First of all Janet, I would like to offer my condolences on the loss of your parents. I will keep you in my prayers. Second, I will pray for your sister too. Maybe her actions are just her way of dealing with the grief. When my aunt passed, my mother fought me at every turn to try and help her. She wouldn't let my father or my other siblings comfort her either. Later she said it was because she was so hurt, angry and felt so alone and this was her means to protect herself until she could come to terms with the loss of her only sister. Sometimes, relationships can be improved when we are going through.
A positive aspect that has arisen from the strokes is that my mother and I are closer than ever. It's not that we weren't close before, but with my job and family, I saw her only weekly and called her a couple of times a week. Now, we talk daily, and see each other more frequently during the week.

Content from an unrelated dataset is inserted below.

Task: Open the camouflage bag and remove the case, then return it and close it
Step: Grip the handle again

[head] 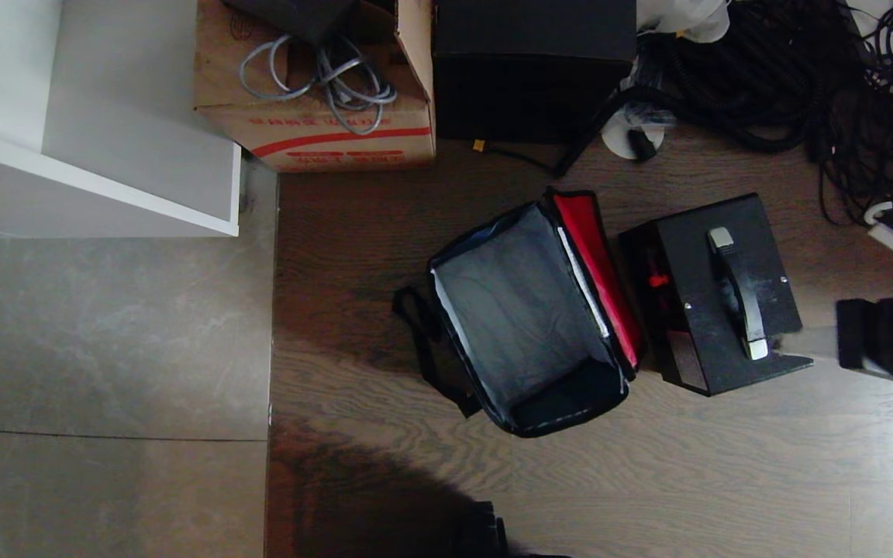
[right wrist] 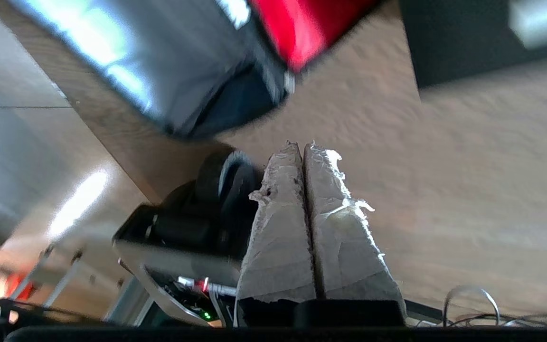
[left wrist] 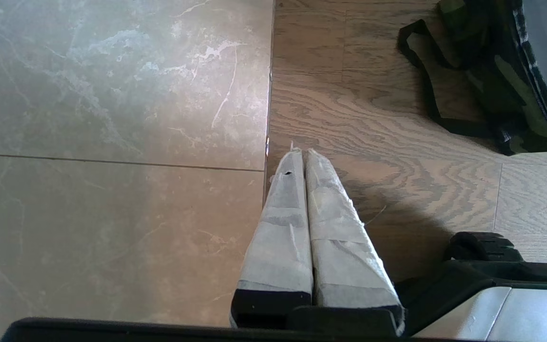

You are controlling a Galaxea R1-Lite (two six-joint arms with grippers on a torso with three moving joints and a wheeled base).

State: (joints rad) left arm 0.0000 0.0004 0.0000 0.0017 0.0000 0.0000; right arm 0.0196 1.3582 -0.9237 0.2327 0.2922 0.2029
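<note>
Case (head: 714, 294) stands outside, just beside the open camouflage bag (head: 528, 310), ahead of my right gripper (right wrist: 302, 147), whose fingers are pressed together, empty. Looks rigid, probably heavy; I'd grip its top handle (head: 735, 291) mid-span.

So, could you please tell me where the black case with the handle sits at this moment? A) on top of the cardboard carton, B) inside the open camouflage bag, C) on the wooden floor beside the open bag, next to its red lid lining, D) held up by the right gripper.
C: the case stands on the wooden floor next to the red-lined lid of the open, empty camouflage bag.
</note>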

I have been paying more attention to my anxiety attacks and am focusing on using them when I have them. I informed my therapist that I would begin with my two children, one who moved back home for a couple of weeks and at this writing, is now in her own place. She and her brother would argue and I would just have to leave the area because I couldn't handle it. I knew that if I didn't start dealing with this now, how could I ever go back to my current job. It's been tough, the little attacks, I now have under control and I'm working on when I am on sensory overload which produces even greater attacks. One day at a time. I'm even driving short distances, but not in heavy traffice as there is just too much activity at that time .
I too love to garden and I frequently find myself on the ground when I stand up suddenly, turn and begin walking, (two steps later) turn around because I forgot what/where I was doing/going, and suddenly turn around again. Force of habit.